| Your objective |
The answer must consist only of the lines from the line with "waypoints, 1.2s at" to the line with "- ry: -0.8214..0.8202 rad", both included, exactly as they stand below.

Records from a data source

====

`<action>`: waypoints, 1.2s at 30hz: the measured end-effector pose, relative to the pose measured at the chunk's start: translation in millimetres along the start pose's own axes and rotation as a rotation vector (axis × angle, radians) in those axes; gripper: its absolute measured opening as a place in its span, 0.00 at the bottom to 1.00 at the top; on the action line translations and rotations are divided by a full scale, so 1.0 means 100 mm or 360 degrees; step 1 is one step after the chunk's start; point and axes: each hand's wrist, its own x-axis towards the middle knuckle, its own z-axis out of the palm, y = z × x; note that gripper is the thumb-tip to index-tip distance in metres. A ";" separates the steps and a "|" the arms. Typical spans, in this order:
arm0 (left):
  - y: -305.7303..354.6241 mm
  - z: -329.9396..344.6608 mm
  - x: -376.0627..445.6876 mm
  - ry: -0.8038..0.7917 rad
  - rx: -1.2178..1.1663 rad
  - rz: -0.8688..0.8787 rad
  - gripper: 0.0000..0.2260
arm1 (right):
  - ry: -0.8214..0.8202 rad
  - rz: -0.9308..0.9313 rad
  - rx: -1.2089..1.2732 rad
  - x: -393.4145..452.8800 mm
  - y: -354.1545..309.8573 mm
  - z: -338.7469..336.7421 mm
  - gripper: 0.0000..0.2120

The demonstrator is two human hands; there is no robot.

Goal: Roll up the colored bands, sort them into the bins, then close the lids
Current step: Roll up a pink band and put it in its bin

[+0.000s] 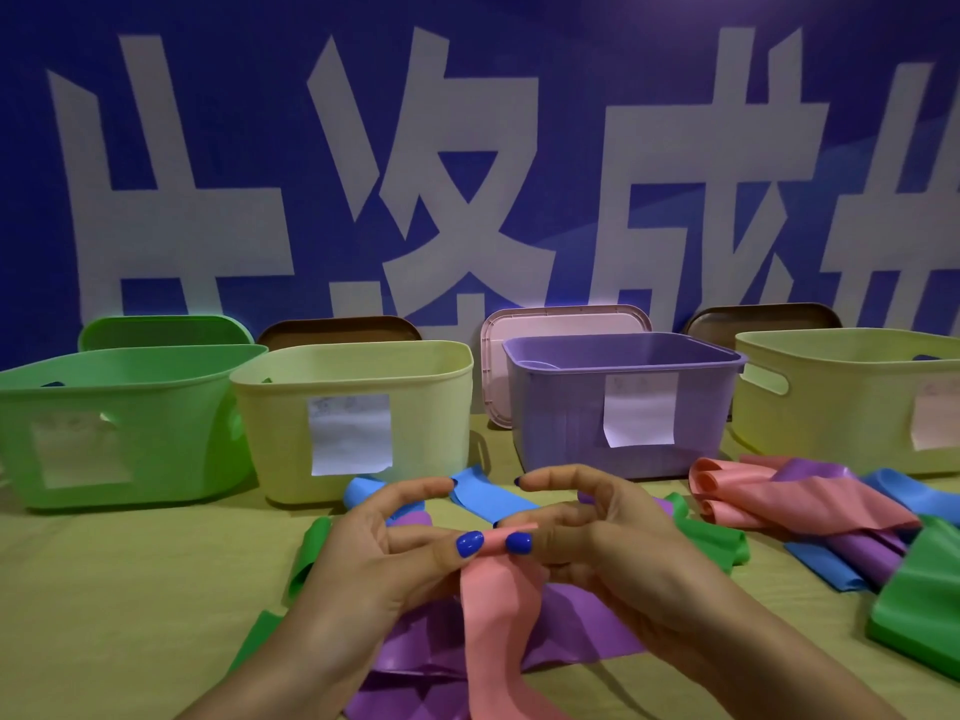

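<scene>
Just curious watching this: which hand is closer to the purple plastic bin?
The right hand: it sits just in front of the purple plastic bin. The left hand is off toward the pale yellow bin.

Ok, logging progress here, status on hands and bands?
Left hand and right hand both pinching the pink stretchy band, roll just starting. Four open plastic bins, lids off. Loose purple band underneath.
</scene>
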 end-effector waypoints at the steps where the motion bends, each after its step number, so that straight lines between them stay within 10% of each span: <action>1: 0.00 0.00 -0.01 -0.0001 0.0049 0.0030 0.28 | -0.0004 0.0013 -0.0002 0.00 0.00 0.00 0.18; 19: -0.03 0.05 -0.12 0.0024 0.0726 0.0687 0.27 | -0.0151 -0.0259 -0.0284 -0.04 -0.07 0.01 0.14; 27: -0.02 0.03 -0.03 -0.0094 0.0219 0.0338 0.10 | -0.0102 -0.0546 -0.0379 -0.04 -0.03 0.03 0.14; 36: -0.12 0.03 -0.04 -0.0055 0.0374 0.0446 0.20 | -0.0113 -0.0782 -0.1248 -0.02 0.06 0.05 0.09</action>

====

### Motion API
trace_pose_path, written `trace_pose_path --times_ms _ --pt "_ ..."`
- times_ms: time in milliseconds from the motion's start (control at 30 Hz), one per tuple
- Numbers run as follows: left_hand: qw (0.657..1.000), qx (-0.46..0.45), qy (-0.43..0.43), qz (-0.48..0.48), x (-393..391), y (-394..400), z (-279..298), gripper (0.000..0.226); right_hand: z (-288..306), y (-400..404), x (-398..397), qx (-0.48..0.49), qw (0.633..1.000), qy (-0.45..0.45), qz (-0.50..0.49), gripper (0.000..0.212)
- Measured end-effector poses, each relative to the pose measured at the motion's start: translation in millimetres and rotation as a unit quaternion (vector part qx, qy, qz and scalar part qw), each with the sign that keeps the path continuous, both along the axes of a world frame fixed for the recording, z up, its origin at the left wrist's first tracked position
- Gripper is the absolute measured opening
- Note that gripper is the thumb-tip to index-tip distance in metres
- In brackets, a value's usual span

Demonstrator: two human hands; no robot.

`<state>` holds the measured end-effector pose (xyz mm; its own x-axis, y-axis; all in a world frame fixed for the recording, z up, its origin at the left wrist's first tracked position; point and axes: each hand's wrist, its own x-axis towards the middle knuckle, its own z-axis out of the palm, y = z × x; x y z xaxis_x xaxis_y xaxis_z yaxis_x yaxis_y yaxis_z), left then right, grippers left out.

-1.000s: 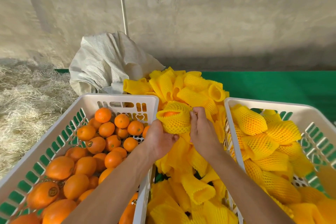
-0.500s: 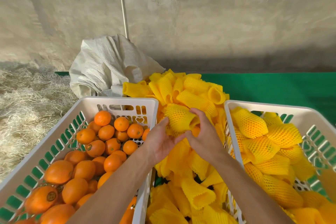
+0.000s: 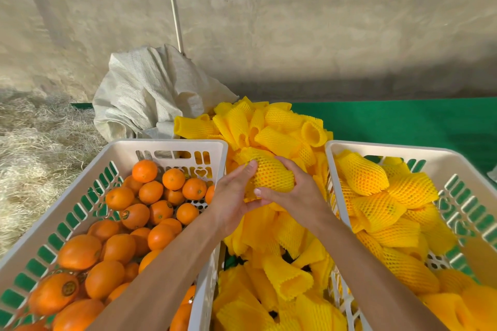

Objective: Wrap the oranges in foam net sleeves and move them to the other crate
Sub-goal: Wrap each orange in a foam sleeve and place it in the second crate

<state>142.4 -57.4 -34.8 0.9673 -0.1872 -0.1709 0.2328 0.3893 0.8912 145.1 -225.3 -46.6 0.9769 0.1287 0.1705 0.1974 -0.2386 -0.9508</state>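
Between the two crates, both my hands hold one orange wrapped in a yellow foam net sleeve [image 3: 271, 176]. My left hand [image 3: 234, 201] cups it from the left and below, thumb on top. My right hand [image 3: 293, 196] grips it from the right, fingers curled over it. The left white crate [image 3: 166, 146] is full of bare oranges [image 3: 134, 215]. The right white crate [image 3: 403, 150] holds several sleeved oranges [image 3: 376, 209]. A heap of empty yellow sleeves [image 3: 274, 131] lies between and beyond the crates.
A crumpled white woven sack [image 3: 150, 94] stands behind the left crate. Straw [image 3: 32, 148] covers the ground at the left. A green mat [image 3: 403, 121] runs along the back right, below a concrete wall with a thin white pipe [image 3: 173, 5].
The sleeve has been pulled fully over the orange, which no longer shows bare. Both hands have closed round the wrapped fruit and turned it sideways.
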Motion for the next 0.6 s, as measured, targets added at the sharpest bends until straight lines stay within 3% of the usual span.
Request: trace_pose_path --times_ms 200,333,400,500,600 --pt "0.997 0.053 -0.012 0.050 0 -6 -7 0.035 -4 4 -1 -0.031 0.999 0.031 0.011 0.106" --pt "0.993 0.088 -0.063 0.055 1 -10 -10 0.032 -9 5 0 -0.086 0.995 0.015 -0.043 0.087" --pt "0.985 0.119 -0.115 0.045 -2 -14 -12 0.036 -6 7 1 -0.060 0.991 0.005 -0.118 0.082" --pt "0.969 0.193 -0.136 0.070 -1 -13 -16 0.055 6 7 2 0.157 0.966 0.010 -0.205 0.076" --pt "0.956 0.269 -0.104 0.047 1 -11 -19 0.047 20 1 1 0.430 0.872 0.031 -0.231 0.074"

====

| Solved exercise |
`<action>`: waypoints, 1.2s at 30hz: the measured end-effector pose, relative to the pose measured at the chunk's start: translation in millimetres along the start pose's own axes and rotation as a rotation vector (axis × angle, radians) in those axes; gripper: its absolute measured opening as a place in its span, 0.00 at the bottom to 1.00 at the top; on the action line translations and rotations are divided by a full scale, so 1.0 means 100 mm or 360 degrees; step 1 is one step after the chunk's start; point and axes: each hand's wrist, its own x-axis towards the middle knuckle, its own z-axis out of the palm, y = z × x; note that gripper is the thumb-tip to index-tip distance in metres. A ";" separates the steps and a "|" the arms. Typical spans, in this order:
arm0 (left):
  - y: -305.7303..354.6241 mm
  - z: -329.9396..344.6608 mm
  - x: -376.0627..445.6876 mm
  - ry: -0.8038..0.7917 rad
  - rx: -1.2178..1.1663 rad
  - rz: -0.8688..0.8787 rad
  - gripper: 0.0000..0.2260
arm1 (right):
  - ry: -0.8214..0.8202 rad

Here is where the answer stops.